Since 1939, March has also been the month where brackets are drawn, teams compete, buzzer beaters ignite the crowd, nets are cut down, and a champion is crowned. If you’re a fan of college basketball then this is your month. Even if your team is not in the tourney, there’s something about these games that is unlike anything else in sports. Going through the season and all the transitions teams must deal with to reach the pinnacle of success. Such anticipation. Such excitement. The beauty of the game. March in all its madness.

And then there’s March of 2017. March 7th to be precise. The day our family said goodbye to the person that held our hearts together. The day my wife Barb finished her 19-month journey of transitioning from a healthy life to her death from cancer.

It truly is the saddest day I have ever experienced. No other pain or sorrow comes close to what I felt that morning as I kissed her goodbye and whispered in her ear it was ok for her to go. She had fought long enough and now she could fly high to her new home. My heart still aches as I think about that moment. Tears well up again as I experience one more time the loss of her beauty. March in all its sadness.

But there’s another Ness that surpasses all the others.

Some years, Easter occurs in March which brings with it the greatest beauty. The beauty of grace and sacrifice. If you are a follower of the Christ, Easter week is probably the most significant example of transition you can find.

From the joyous shouts of Hosanna, through the final days of teaching and preparation, and into the night of communion and betrayal. Then the Friday of trial, suffering, and death and the Sabbath of sadness, doubt, and despair.

But then, oh thank God then, coming with the rising of the sun, there is the gift of new life. The raising of the Son on Sunday morning. The world transitions from a place of darkness, confusion, and fear to a home of hope, light, and life as the Christ overcomes the grave. The beauty of the Creator. Easter with all its forgiveness and completeness.

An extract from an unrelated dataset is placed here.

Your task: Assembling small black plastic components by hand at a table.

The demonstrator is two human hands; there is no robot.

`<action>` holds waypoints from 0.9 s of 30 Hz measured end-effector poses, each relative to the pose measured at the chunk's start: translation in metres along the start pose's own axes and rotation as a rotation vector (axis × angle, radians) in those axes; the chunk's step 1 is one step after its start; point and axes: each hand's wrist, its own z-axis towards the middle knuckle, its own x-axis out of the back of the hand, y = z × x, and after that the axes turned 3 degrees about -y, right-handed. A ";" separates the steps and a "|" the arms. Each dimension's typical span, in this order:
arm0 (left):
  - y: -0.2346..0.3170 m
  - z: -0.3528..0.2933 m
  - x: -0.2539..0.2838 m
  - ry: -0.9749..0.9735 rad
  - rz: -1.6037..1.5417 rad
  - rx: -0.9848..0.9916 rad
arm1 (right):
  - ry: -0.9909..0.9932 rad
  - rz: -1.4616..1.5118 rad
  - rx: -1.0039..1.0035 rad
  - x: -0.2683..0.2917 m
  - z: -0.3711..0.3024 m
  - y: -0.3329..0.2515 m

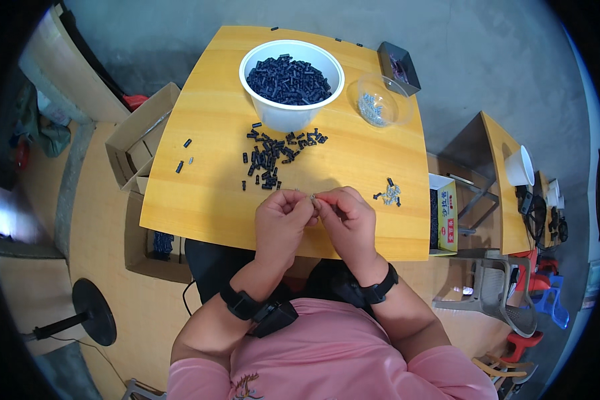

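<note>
Close together over the table's near edge, my left hand [285,217] and my right hand [348,217] pinch with thumb and forefinger. A tiny silvery piece [313,197] shows where the fingertips meet; its exact kind is too small to make out. Just beyond my hands lies a loose pile of small black cylindrical plastic parts [268,157]. To the right of my right hand is a little heap of clear or silvery small pieces [391,195] with a few black parts around it. Farther back stands a white tub [283,115] full of the same black parts.
On the yellow wooden table [200,180], a clear round bowl [401,110] holds small silvery pieces, beside a black box [407,67]. Cardboard boxes [143,130] stand on the floor at the left. A yellow-and-white carton [449,213] and a chair [487,293] are at the right.
</note>
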 end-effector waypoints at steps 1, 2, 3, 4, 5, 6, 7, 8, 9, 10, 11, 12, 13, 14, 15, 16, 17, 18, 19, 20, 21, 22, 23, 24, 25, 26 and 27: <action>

This March has been a tough one for me. In some ways even tougher than that first March losing Barb. Everything I’ve seen and experienced this month has reminded me of her. At times bringing great happiness and smiles and other times such a strong feeling of loss and tears. Grief is a process that presents itself in many ways. I’m learning to allow the ways of grief to come and to accept them. The transition out of grief is long and perhaps I will never be rid of all of it. And that’s ok.

You see I know that this loss and grief will not keep me. It cannot keep me. Because the love I shared with Barb and the love our Saviour has shared with us, is greater than anything we have to endure in this world. I am so thankful for it. The goodness of God.

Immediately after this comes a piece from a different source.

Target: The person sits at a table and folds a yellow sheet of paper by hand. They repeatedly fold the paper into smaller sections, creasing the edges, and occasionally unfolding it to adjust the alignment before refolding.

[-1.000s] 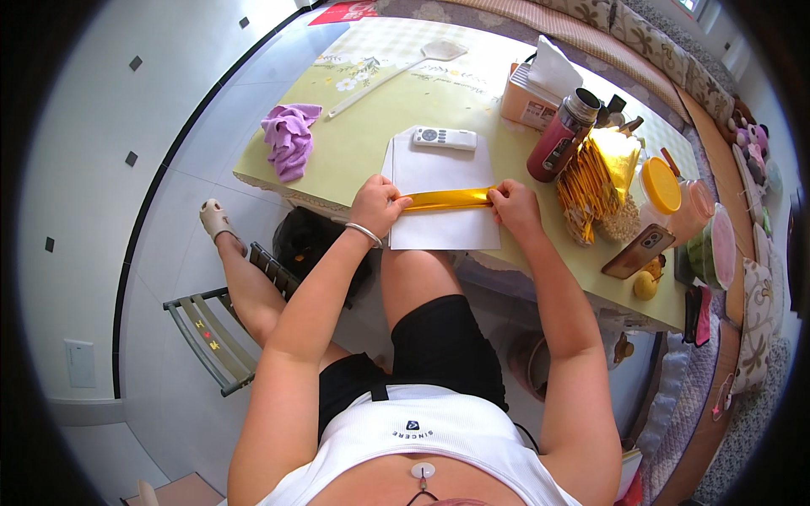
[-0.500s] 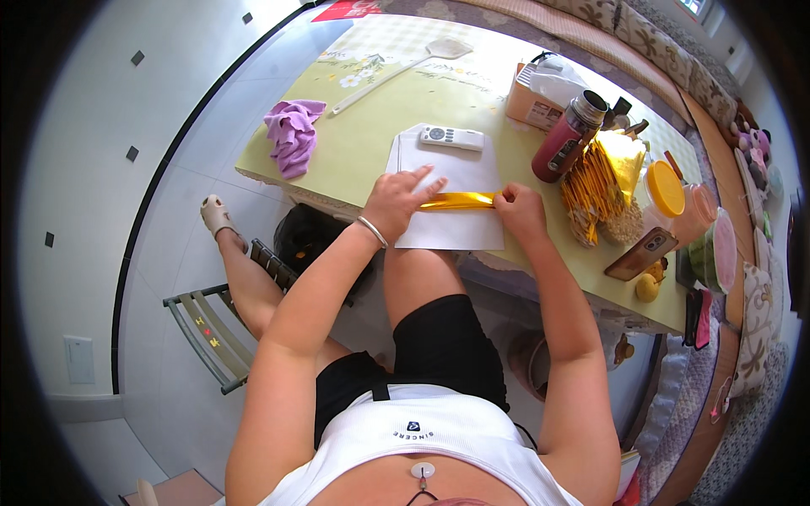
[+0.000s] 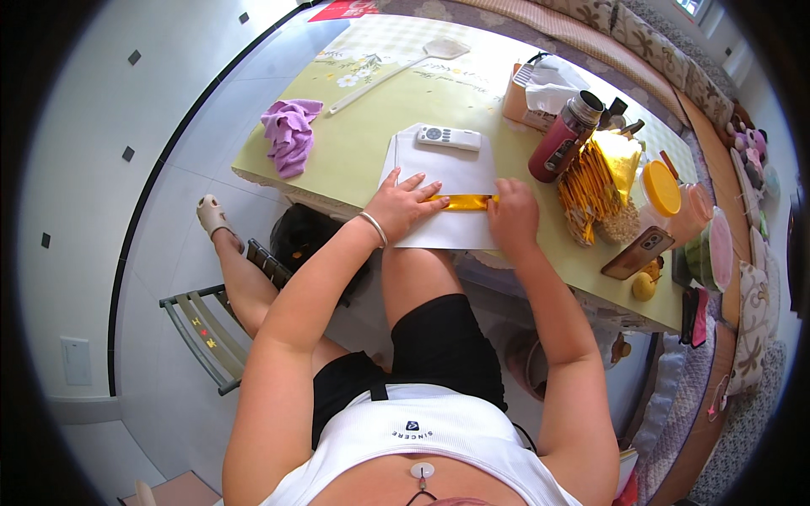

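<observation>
A narrow shiny gold strip (image 3: 465, 202) lies crosswise on a white sheet of paper (image 3: 449, 233) at the near edge of the table. My left hand (image 3: 403, 205) rests flat with its fingers spread, the fingertips over the strip's left end. At the other end, the curled fingers of my right hand (image 3: 514, 212) close on the strip by the sheet's right edge; the fingertips are partly hidden. A white remote control (image 3: 450, 137) sits across the sheet's far end.
Right of the sheet stand a maroon thermos (image 3: 564, 139), a bundle of gold packets (image 3: 591, 190), a yellow-lidded jar (image 3: 661, 189) and a phone (image 3: 639, 252). A tissue box (image 3: 527, 101) is behind. Leftward lie a purple cloth (image 3: 290, 137) and a fly swatter (image 3: 380, 83).
My left hand has flattened, its fingers reaching further over the strip. My right hand has shifted slightly left and turned over the strip's right end. The strip now looks flatter.
</observation>
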Tool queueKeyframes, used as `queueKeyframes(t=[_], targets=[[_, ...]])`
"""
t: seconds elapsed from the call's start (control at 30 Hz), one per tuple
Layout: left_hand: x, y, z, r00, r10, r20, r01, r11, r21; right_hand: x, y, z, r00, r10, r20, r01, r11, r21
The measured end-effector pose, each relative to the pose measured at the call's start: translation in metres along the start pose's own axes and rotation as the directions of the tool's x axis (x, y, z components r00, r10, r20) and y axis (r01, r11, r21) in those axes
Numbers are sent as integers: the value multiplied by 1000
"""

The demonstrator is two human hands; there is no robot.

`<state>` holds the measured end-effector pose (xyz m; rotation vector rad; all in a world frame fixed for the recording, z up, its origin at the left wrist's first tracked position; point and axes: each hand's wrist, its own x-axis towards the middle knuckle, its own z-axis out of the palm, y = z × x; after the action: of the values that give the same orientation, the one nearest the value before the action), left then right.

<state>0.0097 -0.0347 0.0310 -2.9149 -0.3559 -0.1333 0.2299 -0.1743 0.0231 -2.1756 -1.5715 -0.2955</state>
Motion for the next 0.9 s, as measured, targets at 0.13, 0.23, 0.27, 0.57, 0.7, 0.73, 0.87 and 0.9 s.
queueKeyframes(t=[0.13,0.23,0.27,0.57,0.7,0.73,0.87,0.9], targets=[[0,-2,-3,1000,9,23,-8,1000,-21,-20,-27,15,894,-427,136,428,903,29],[-3,-7,-2,999,11,46,-9,999,-39,-30,-24,16,913,-348,213,336,938,90],[-6,-10,-1,999,10,54,-7,999,-46,-29,-16,10,916,-324,235,317,946,68],[-42,-32,-17,993,-117,24,119,986,-115,5,-7,-16,828,-375,416,505,821,-267],[-4,-8,-46,986,-162,35,165,982,-93,21,-10,4,812,-389,435,546,769,-331],[5,-3,-45,989,-147,-15,145,984,-100,25,-9,6,814,-388,432,536,787,-304],[46,25,-22,972,-163,-168,146,983,-111,43,2,-4,848,-363,386,458,869,-188],[59,29,-16,963,-226,-150,208,970,-125,48,4,-10,862,-350,366,428,890,-157]])
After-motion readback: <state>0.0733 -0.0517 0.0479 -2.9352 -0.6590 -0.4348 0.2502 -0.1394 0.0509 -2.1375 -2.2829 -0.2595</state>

Tonight during our Good Friday service, we sang the song At The Cross by Christ Tomlin.  I heard the lyrics in a way I had not before. Singing this song tonight gave me a comfort, a hug from God if you will, which is what I needed to close out this month of March.

I hope you, no matter what you are going through, are able to see and take in the goodness of God and what He has done for you. It is my prayer that you do.

“There’s a place where mercy reigns and never dies
There’s a place where streams of grace flow deep and wide
Where all the love I’ve ever found
Comes like a flood
Comes flowing down”

 

Happy Easter and see you down the road.